Source material =>
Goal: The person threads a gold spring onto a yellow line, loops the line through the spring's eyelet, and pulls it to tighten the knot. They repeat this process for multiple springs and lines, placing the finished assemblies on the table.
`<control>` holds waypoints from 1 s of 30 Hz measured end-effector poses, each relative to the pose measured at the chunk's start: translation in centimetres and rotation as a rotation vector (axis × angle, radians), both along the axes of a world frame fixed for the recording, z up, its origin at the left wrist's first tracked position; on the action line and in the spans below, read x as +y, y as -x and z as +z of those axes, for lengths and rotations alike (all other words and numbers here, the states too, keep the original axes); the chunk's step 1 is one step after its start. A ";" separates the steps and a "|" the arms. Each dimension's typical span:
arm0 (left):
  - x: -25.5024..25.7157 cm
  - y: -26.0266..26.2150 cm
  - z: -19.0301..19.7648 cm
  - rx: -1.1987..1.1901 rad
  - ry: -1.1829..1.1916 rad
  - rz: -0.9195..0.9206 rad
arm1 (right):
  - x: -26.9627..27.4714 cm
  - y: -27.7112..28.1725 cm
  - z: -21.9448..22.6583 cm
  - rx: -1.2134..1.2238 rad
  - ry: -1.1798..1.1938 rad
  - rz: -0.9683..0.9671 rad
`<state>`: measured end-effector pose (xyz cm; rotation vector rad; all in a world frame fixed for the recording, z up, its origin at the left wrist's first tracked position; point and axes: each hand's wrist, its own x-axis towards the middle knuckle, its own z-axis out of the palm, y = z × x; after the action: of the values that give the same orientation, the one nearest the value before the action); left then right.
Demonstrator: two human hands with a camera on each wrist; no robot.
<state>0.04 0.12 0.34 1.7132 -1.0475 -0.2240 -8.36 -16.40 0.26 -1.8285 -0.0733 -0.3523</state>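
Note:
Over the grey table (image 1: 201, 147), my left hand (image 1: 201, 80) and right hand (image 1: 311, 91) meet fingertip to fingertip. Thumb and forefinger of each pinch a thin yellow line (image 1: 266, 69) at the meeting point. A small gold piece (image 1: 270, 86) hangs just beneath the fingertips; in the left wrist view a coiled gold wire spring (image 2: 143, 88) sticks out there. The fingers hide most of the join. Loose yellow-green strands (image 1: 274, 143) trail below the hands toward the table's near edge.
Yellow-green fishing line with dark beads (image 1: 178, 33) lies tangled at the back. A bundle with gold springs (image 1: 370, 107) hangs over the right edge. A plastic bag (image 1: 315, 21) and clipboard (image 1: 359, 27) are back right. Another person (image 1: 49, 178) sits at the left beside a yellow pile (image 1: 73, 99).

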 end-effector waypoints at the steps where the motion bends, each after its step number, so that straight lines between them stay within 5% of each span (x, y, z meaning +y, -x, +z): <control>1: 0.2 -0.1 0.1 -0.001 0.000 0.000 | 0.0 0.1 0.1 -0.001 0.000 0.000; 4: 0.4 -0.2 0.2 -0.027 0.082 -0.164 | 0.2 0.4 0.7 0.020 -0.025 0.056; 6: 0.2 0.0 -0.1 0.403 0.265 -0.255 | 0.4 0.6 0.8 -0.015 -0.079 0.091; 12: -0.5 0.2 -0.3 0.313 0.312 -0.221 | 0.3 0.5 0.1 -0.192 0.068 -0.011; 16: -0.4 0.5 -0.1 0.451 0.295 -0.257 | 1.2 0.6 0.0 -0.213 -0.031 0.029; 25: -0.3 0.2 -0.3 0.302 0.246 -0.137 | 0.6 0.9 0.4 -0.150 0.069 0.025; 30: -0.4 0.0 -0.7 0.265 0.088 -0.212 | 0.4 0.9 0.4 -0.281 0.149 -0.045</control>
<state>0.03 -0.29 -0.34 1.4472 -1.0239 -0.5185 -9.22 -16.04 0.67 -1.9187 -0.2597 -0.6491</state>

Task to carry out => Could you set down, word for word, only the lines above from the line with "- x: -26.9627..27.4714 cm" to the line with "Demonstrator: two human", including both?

Task output =>
  - x: -26.9627..27.4714 cm
  - y: -27.7112..28.1725 cm
  - z: -21.9448..22.6583 cm
  - rx: -1.2134..1.2238 rad
  - ry: -1.1798..1.1938 rad
  - rz: -0.9683..0.9671 rad
`<state>`: measured end-effector pose (xyz cm; rotation vector rad; all in a world frame fixed for the recording, z up, its origin at the left wrist's first tracked position; point and axes: each hand's wrist, its own x-axis towards the middle knuckle, its own z-axis out of the palm, y = z × x; after the action: of the values that give the same orientation, the one nearest the value before the action); left then right.
Demonstrator: two human hands with a camera on each wrist; no robot.

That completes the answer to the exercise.